Perundingan gencatan senjata pun terpaksa tertunda berhari-hari sampai tentara Inggris di Jakarta yang bertugas menyelenggarakan gencatan senjata kebakaran jenggot.
Perundingan baru bisa dimulai November 1946, saat Jenderal Soedirman datang ke Jakarta lagi.
Kali ini ia dijemput seorang pembesar Inggris di perbatasan Bekasi, karena mereka tidak mau kecolongan serdadu rendahan Belanda lagi.
Gencatan senjata itu menghasilkan Persetujuan Linggarjati.

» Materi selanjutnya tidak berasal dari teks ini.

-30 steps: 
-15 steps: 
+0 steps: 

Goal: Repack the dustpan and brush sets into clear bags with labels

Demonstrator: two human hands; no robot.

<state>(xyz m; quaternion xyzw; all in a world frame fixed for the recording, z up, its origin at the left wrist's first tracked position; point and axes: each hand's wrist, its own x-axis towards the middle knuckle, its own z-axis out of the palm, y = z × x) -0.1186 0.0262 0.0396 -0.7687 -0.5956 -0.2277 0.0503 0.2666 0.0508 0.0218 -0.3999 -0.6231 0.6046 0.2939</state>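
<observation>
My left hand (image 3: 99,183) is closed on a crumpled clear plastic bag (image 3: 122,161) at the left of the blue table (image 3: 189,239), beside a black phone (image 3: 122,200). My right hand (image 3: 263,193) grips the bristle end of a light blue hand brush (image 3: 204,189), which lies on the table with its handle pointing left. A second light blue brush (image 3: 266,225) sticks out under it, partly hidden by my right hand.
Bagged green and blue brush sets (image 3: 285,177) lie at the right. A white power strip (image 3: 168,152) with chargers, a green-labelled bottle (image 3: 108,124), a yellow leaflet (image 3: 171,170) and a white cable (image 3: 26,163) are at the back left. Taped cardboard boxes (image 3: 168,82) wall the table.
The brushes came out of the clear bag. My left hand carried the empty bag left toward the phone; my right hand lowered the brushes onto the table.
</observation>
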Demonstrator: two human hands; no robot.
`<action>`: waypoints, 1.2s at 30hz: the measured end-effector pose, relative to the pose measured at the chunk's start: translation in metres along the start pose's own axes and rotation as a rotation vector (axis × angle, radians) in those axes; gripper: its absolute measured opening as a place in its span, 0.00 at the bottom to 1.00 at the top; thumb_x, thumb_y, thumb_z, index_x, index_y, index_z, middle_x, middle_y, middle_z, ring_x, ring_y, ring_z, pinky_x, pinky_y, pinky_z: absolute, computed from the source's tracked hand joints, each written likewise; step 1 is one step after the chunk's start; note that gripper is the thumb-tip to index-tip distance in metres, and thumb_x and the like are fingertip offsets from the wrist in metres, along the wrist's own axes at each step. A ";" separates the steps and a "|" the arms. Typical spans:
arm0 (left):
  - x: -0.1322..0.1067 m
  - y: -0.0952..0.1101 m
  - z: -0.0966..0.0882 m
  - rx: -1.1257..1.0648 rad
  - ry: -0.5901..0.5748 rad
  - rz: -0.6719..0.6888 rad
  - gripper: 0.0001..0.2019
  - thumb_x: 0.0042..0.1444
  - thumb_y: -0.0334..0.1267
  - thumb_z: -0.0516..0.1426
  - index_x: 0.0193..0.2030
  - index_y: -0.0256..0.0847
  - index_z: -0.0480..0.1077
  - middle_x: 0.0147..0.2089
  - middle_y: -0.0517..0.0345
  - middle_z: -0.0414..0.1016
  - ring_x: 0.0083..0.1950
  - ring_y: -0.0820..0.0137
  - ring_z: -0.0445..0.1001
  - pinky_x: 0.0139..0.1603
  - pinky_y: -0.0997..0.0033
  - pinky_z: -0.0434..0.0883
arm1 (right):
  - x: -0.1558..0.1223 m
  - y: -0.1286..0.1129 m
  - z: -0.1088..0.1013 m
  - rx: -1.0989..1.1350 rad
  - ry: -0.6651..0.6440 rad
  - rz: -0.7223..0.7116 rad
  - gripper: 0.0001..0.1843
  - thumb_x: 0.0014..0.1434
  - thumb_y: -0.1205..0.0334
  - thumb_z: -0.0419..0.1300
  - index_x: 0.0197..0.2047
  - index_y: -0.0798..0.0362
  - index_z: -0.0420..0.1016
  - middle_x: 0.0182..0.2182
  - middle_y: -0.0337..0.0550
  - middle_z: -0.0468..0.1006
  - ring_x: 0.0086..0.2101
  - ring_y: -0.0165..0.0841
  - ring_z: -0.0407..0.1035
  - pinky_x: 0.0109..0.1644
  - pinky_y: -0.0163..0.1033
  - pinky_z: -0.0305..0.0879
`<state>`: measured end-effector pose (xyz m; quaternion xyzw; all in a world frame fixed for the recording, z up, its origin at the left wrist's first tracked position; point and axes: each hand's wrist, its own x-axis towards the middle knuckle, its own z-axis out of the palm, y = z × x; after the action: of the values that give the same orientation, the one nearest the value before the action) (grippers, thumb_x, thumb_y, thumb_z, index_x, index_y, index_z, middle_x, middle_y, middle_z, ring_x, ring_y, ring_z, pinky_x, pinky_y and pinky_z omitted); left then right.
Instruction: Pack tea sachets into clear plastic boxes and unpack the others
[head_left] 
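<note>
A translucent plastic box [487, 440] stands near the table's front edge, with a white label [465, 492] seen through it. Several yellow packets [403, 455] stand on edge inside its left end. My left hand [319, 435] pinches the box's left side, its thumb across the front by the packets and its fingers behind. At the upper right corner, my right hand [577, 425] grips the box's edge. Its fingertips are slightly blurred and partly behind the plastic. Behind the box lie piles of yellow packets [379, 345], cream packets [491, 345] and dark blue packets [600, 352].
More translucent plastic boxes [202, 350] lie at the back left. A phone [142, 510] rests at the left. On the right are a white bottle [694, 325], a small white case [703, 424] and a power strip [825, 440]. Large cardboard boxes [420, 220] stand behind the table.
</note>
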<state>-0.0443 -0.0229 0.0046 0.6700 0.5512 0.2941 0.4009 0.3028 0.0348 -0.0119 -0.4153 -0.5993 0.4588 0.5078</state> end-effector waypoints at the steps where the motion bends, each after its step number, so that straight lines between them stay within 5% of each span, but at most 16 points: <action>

Walaupun persetujuan itu sangat merugikan Indonesia, namun Tentara Rakyat Indonesia (TRI: nama baru bagi TKR sejak 24 Januari 1946) sebagai unsur negara harus patuh.
Panglima Soedirman berhasil menenteramkan para komandan TRI daerah yang semula tidak mau menerima Persetujuan Linggarjati.
Biasa Mengambil Risiko
Pihak Belanda melanggar Persetujuan Linggarjati itu, dengan melancarkan agresi militer I bulan Juli 1947.
Setelah merebut beberapa ibukota karesidenan di pantai utara Jawa, mereka minta gencatan senjata lagi.
Hasilnya Persetujuan Renville, dilakukan di atas kapal perang Amerika Serikat yang berlabuh di Tanjungpriok tanggal 2 Desember 1947.
Republik Indonesia dirugikan lagi. Kota-kota yang sudah direbut Belanda tidak dikembalikan ke RI.